About this exercise: Only one portion of the data is to be written out: from the line bearing "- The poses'" through the line bearing "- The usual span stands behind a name". Write it exactly as it appears.

Entries supplied:
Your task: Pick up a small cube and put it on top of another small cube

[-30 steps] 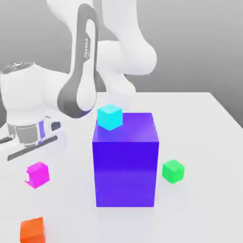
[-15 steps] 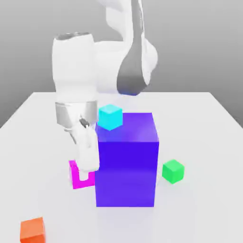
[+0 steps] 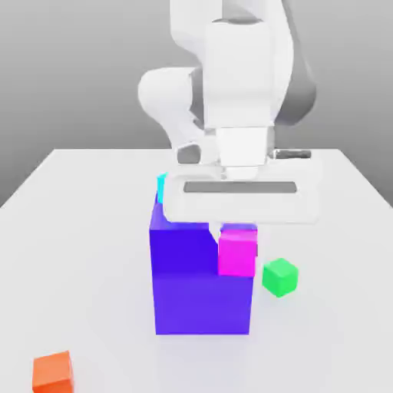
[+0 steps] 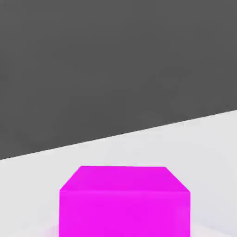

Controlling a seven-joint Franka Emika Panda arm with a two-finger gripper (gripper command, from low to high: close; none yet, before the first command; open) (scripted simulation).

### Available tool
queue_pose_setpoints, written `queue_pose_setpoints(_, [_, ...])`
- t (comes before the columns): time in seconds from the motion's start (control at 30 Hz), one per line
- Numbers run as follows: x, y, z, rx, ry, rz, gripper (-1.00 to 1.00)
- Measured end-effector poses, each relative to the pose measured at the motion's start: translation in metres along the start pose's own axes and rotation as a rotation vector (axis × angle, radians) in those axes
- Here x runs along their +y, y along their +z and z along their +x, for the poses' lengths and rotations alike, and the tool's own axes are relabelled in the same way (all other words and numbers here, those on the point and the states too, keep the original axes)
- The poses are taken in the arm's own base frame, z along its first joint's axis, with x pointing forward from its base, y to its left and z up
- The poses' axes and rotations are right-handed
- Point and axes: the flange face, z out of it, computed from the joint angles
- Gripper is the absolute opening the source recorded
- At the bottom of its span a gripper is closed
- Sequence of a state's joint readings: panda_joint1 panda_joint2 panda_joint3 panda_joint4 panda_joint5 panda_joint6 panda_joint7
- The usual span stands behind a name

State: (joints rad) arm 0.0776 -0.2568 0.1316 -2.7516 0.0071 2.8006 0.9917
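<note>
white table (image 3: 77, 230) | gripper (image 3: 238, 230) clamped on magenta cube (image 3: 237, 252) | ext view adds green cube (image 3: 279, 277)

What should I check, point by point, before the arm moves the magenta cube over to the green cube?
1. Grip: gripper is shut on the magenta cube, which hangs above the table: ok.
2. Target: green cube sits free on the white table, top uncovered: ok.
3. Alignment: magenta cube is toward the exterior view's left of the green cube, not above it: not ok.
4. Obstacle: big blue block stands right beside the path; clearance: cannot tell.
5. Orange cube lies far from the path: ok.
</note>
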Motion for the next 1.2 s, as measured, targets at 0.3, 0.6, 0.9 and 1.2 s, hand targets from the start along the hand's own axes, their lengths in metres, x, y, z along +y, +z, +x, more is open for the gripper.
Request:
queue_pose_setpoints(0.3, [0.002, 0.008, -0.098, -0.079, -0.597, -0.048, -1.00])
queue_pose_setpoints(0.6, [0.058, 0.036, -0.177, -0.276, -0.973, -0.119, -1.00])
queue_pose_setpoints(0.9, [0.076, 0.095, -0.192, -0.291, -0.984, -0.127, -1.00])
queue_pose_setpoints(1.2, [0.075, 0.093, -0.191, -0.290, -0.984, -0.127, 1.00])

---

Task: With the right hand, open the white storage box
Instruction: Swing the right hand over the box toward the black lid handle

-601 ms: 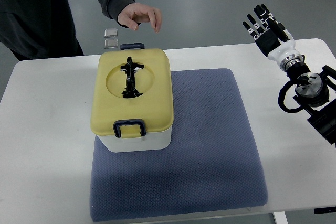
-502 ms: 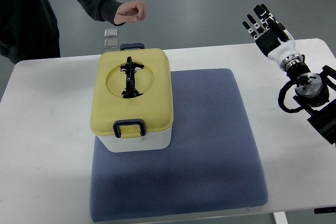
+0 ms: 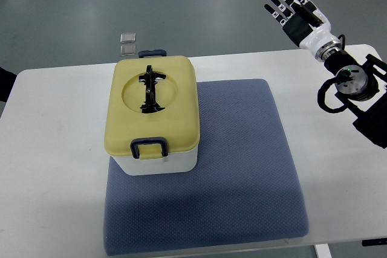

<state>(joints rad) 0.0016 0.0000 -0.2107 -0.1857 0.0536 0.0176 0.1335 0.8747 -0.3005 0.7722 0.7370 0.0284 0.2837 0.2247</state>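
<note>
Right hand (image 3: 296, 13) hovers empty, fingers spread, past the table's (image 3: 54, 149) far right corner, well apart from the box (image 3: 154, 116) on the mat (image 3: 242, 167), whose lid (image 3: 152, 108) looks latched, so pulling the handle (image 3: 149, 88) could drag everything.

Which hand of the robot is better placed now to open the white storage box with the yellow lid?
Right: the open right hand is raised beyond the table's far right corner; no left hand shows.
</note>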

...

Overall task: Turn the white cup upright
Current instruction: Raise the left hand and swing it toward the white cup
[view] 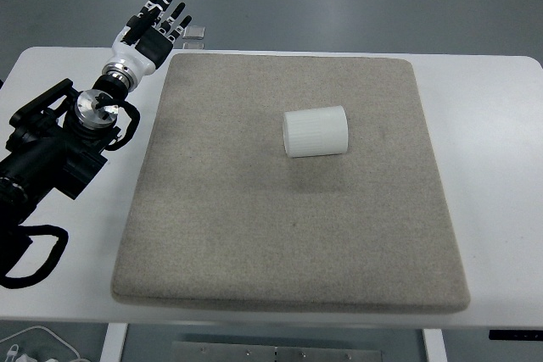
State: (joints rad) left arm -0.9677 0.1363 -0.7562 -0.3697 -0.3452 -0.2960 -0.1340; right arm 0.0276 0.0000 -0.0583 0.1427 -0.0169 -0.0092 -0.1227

Exercise solution:
- The poses' axes and rotations are right-handed
- Point and axes: the flange face, z out of it, computed from the joint angles
- Gripper is the absolute opening the source recorded
- At the bottom of its span a gripper is closed
- Sequence of a state's joint readings: panda_joint1 panda_joint2 panda_joint3 panda_joint4 panda_joint5 panda_joint6 panda_joint7
- The usual span stands behind a name

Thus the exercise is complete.